Report every line of the records that includes the word "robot".

[Dataset items]
# # #

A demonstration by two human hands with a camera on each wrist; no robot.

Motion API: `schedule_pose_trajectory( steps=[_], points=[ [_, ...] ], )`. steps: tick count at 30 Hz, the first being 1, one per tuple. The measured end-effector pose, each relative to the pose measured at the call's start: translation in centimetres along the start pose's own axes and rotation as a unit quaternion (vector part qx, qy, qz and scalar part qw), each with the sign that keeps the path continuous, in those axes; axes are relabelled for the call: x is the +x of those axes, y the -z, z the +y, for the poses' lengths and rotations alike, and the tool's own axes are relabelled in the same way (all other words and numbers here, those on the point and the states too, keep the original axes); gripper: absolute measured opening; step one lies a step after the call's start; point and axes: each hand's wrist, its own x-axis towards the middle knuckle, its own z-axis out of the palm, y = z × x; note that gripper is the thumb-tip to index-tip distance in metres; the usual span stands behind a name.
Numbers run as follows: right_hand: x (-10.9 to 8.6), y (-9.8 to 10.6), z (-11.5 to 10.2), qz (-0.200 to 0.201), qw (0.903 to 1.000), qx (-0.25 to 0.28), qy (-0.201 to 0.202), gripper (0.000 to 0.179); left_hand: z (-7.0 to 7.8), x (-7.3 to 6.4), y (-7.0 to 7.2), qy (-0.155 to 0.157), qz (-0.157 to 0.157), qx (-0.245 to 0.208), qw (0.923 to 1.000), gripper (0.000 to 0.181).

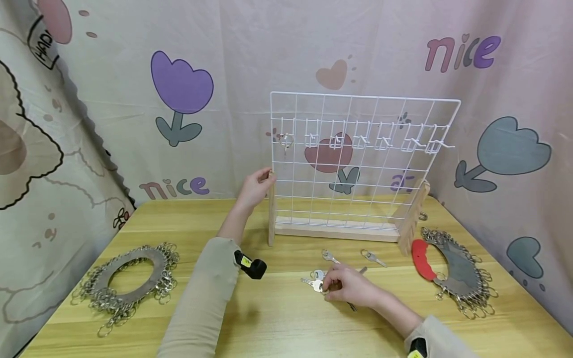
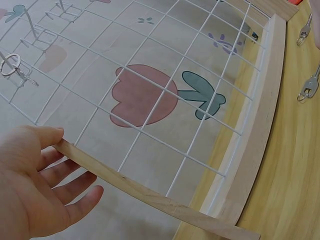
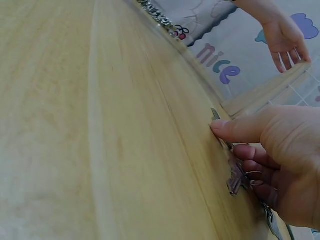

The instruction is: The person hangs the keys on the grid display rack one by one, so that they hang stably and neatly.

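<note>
My left hand (image 1: pixel 254 190) holds the top end of the wooden side post (image 2: pixel 135 186) of a white wire grid rack, thumb over it and fingers behind. My right hand (image 1: pixel 349 286) is low over the table among several loose keys, pinching a silver key (image 1: pixel 317 285) at its ring end between thumb and fingertips. More keys lie behind this hand, one key (image 1: pixel 373 258) towards the rack's right foot. Part of the key group is hidden under my fingers. On the rack's leftmost hook hangs a key ring (image 1: pixel 286 141) with a small key.
A row of white hooks (image 1: pixel 360 141) crosses the grid, above its wooden base bar (image 1: pixel 335 230). At the left of the table lies a metal hoop (image 1: pixel 154 258) strung with rings; at the right, a similar hoop (image 1: pixel 461 268) with a red section (image 1: pixel 422 258). A printed curtain hangs behind.
</note>
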Motion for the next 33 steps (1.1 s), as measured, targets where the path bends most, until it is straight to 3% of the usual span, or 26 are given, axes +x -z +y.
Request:
schedule_pose_trajectory(
  steps=[12,19,28,33],
  points=[
    [0.2,-0.1,-0.5,-0.008,0.9983,-0.057,0.012,0.008,-0.1,-0.1,0.0,0.007,0.001,0.001,1.0,0.051],
    [0.6,0.8,-0.6,-0.016,0.9996,-0.025,-0.002,0.007,-0.1,0.1,0.0,0.006,0.003,-0.003,1.0,0.052],
    [1.2,2.5,-1.0,0.054,0.9981,0.006,-0.029,0.006,0.0,0.0,0.0,0.008,0.006,-0.005,0.9999,0.051],
    [1.5,3.0,-1.4,0.068,0.9964,0.029,-0.041,0.005,0.0,0.0,0.0,0.01,0.004,-0.004,0.9999,0.051]
  ],
)
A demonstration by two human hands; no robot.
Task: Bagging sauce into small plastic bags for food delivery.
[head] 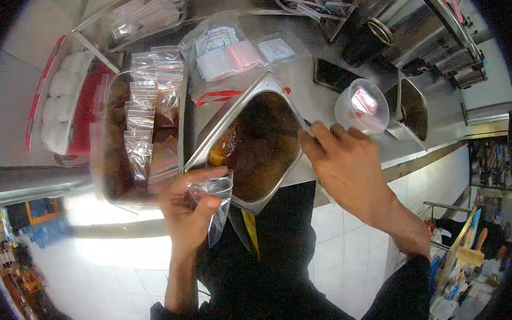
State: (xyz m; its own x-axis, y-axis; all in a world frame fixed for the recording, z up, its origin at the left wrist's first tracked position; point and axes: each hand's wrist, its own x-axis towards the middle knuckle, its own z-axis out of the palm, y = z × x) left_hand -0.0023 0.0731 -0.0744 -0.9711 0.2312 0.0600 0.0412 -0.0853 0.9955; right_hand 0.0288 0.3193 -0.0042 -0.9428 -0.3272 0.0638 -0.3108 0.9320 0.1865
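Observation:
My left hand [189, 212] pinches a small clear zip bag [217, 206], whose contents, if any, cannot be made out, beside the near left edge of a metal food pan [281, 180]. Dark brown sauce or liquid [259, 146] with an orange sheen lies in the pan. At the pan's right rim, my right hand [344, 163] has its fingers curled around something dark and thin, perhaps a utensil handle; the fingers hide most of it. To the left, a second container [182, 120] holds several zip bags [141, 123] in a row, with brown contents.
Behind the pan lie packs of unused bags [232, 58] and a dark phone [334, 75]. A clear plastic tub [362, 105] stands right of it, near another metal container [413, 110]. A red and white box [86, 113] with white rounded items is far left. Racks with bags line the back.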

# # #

OUTPUT:
A demonstration by two human hands with a camera on each wrist; no robot.
A demonstration by two human hands; no robot.

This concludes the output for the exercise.